Each turn you’ll be drafting a hex/animal combo and separately adding them to your territory. You’re trying to build cohesive types, and also form patterns with various animal types. To score points, some need to form a line (salmon), others need to be in pairs (bears), and so on.
You’ll always have a choice of several hex/animal combos, and the terrain doesn’t have to match on all sides. This gives you a significant level of freedom and makes the game highly accessible to everyone – not just because of the simplicity of the rules, but also for the forgiving game mechanics.
Cascadia is perfect for a laid-back family evening, yet it is also highly modifiable for more demanding players. You can swap scoring conditions for more advanced ones, and there’s a challenging solo mode included.
2. Azul
Complexity: light-medium
Duration: 30-45 minutes
Player count: 2-4, plays well at all numbers
Azul is a board game that takes the tile placement mechanic most literally. It’s an abstract game of placing the tiles on your board, and scoring points for various patterns. Still, the designers have squeezed every drop out of the theme. The tiles look and feel great and the whole game is a joy to behold.

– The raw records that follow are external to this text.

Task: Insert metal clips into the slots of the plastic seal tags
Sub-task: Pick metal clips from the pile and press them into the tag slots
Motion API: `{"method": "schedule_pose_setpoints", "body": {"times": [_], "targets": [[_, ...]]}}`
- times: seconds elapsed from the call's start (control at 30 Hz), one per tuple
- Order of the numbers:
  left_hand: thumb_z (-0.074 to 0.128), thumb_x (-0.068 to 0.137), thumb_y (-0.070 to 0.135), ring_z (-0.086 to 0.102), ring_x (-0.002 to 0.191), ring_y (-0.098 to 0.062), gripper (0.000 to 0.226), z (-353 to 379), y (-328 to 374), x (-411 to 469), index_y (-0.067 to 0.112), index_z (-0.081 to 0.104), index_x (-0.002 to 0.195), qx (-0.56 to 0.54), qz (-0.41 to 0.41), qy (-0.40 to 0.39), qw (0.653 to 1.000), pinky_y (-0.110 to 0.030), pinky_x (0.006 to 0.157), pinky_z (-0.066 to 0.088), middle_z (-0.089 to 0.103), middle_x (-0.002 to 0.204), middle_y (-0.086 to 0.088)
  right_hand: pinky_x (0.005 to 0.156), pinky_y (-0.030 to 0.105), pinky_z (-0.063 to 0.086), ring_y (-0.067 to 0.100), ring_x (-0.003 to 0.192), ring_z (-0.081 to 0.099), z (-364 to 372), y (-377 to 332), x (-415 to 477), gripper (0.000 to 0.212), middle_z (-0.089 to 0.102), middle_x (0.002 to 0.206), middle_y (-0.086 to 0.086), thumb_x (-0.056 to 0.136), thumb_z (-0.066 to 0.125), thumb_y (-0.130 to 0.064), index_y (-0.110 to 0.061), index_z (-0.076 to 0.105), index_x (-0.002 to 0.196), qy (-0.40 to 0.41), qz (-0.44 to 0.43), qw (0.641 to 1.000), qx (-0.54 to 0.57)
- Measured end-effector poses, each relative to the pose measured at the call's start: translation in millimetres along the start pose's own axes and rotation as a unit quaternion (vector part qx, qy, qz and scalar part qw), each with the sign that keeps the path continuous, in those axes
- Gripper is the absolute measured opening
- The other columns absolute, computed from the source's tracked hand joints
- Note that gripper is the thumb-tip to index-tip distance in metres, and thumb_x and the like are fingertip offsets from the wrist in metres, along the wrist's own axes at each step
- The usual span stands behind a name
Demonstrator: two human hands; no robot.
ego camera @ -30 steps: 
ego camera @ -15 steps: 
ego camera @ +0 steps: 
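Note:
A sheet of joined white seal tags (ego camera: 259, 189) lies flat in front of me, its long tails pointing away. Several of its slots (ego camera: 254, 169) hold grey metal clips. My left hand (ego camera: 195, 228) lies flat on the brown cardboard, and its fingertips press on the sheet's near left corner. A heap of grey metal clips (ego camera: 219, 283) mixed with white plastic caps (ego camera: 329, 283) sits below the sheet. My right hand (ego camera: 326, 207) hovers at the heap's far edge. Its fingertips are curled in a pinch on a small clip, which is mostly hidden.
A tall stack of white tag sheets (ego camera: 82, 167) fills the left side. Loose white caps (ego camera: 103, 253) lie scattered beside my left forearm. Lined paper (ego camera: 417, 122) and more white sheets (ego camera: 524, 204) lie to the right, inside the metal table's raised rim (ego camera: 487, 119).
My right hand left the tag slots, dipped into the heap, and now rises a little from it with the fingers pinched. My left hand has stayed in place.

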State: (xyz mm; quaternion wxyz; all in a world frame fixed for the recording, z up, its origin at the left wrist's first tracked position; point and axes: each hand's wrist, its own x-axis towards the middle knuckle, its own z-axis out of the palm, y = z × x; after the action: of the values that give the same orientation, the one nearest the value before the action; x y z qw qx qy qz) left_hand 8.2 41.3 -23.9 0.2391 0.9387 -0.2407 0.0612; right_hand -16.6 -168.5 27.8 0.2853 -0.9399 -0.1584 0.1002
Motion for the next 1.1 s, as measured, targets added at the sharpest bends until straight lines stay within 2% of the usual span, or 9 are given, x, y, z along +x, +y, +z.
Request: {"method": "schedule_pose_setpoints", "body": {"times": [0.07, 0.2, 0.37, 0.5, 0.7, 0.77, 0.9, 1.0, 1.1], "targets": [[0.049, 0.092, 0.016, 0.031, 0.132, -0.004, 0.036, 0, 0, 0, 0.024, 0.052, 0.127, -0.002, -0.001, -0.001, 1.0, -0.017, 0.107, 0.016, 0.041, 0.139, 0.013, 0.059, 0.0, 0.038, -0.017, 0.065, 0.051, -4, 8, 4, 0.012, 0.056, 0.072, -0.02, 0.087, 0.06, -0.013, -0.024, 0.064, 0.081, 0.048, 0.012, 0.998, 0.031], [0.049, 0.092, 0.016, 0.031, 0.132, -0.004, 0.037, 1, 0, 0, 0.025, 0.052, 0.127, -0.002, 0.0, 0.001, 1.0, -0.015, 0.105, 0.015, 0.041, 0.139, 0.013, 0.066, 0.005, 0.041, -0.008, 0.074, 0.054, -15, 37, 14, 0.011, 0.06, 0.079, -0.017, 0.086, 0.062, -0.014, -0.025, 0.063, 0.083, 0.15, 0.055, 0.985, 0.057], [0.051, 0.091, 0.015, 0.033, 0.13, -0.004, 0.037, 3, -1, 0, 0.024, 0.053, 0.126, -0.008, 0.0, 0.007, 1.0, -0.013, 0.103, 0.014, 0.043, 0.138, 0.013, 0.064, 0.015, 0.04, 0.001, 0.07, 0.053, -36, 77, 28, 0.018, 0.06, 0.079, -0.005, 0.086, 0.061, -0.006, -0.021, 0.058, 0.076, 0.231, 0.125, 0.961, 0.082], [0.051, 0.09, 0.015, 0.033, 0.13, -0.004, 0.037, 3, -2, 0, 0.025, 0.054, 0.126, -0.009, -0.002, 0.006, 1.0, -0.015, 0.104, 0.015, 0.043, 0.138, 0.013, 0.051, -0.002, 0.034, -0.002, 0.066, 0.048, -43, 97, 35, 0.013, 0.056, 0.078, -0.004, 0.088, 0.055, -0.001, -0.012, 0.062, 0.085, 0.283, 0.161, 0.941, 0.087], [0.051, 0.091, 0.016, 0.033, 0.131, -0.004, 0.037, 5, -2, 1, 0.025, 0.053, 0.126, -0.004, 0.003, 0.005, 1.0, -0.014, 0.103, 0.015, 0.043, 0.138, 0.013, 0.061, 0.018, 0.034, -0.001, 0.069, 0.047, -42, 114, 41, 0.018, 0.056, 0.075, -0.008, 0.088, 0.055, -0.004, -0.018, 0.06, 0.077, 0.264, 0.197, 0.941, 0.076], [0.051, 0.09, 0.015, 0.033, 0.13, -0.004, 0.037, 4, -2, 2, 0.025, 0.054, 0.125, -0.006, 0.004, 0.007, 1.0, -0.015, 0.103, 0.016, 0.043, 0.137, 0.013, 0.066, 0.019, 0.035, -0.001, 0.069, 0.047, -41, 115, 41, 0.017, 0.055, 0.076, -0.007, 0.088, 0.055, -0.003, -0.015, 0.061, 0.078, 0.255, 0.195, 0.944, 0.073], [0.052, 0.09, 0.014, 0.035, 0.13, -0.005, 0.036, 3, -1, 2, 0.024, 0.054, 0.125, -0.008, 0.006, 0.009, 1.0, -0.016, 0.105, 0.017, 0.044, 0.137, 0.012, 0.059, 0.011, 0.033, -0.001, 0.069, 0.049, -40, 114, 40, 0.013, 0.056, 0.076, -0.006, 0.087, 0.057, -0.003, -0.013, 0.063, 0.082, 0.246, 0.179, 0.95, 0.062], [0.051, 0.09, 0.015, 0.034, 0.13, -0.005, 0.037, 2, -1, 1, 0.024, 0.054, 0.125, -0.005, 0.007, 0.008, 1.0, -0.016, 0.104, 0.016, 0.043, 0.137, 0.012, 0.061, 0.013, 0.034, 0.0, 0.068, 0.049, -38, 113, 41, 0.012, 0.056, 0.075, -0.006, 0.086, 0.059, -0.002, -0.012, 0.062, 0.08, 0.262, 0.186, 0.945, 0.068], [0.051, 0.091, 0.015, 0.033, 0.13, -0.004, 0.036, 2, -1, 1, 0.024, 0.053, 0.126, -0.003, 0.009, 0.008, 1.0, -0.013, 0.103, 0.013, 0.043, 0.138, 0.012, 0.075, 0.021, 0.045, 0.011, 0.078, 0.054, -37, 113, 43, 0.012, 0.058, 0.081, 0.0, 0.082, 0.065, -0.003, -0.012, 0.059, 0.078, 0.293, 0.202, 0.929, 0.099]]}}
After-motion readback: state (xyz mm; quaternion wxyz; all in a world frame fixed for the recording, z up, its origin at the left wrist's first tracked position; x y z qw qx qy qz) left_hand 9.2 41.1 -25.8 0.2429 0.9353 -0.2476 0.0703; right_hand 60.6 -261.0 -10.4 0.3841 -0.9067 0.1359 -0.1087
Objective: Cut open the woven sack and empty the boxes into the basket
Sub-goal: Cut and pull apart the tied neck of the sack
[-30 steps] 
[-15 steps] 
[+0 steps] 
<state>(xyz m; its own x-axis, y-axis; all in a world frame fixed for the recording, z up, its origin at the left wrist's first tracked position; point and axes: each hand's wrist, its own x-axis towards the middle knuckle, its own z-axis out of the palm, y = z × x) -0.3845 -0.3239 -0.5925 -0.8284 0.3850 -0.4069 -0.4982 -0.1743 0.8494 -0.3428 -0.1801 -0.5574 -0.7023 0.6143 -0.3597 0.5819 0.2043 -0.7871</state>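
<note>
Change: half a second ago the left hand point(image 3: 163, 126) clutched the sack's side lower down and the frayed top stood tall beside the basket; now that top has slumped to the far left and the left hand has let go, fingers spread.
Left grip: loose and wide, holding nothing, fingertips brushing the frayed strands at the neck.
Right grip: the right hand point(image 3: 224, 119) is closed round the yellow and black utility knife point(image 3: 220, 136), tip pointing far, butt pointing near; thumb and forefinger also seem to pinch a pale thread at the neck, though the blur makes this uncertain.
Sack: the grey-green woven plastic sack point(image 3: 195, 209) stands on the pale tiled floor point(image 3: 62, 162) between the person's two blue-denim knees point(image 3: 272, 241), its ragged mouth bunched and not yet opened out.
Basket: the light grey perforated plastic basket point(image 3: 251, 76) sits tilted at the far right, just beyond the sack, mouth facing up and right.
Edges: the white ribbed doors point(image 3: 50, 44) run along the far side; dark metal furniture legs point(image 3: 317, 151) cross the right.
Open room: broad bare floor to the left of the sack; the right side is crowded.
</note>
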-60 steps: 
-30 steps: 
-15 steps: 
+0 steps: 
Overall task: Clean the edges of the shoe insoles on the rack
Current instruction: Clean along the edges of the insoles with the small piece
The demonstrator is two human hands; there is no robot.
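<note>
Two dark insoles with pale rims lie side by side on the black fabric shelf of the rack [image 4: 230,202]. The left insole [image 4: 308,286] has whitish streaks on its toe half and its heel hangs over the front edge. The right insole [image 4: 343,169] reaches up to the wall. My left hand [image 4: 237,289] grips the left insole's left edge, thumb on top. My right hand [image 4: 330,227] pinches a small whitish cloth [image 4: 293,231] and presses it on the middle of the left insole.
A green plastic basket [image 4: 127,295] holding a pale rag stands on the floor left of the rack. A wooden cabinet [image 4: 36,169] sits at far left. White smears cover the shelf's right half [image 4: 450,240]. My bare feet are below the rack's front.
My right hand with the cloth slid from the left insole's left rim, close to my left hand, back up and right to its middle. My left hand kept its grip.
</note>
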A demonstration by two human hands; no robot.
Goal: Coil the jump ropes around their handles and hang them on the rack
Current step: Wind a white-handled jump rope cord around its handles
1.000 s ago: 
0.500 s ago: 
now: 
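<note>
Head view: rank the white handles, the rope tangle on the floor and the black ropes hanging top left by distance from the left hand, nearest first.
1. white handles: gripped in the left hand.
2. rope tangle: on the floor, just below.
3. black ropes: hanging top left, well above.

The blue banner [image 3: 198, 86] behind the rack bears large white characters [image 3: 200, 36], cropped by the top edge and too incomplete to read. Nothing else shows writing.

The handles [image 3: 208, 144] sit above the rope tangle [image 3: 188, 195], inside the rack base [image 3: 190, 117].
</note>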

Each turn, you collect a set of tiles from the central offer, then you place them into five rows on the left side of your player board. The top row requires only one tile to fill, the second requires two, all the way down to the fifth, which requires five tiles of the same color to fill.
When there are no more tiles on offer, the round ends, and filled rows are scored. Before they are emptied, one tile from each row is moved to the right side, where the bulk of your points will come from, forming rows, diagonals, colors, and other patterns.
The gameplay starts as a solitaire set-collecting, but as the game progresses and players fill their boards, Azul becomes more competitive and tense, yet never becomes mean. There’s always an alternative tile to take.
Azul is a joy to play and has quickly become a modern classic, with several sequels confirming the quality of the concept. The rules are easy to understand by everyone – collect these tiles of the same color until you have enough to fill a row. But scoring those big points is deceivingly hard.
1. The Castles of Burgundy
Complexity: medium
Duration: 30-90 minutes
Player count: 2-4, plays well at all numbers
If the theming and packaging are tools to make the game appealing and compelling to buyers, then the creators of Castles of Burgundy could have used them better, to say the least. But the game’s appearance is just another example that it’s not all in the looks and it is highly successful, despite that.
Beneath a bland theme, plain art, and basic components, lies one of the best board games of all time. It combines tile placement with dice placement, or more precisely, using dice as workers.
With each turn, you will roll your two worker dice. You can use them to take hex tiles from the offer and place tiles on your estate. But the pips on the dice determine from which depot you can take a hex and where on your board can you place one.
There are several types of hexes (castles, buildings with their free actions, knowledge tiles with special abilities, ships with goods that can be sold for points, animals, and mines), and the game is about completing areas of similar types of hexes, all hexes of a single type, or even several different types combined with synergetic special abilities, for those big scores.
But, being a Stefan Feld game, doing well is very hard. Although you can mitigate a bad roll to an extent, you normally have to make do with what you roll and combine your two actions per turn optimally. In that regard, the game is highly tactical, but also strategical – should you focus on sheep, since there are several available? Or will you build your strategy around ships and sell trade goods for points?
The Castles of Burgundy offers many paths to victory and is simple to learn, but super challenging to master. To increase variety, there are several player boards available. There are even newer, “nicer” editions of the game, that mitigate the looks grievances from the beginning. It’s a must-play for every board gamer.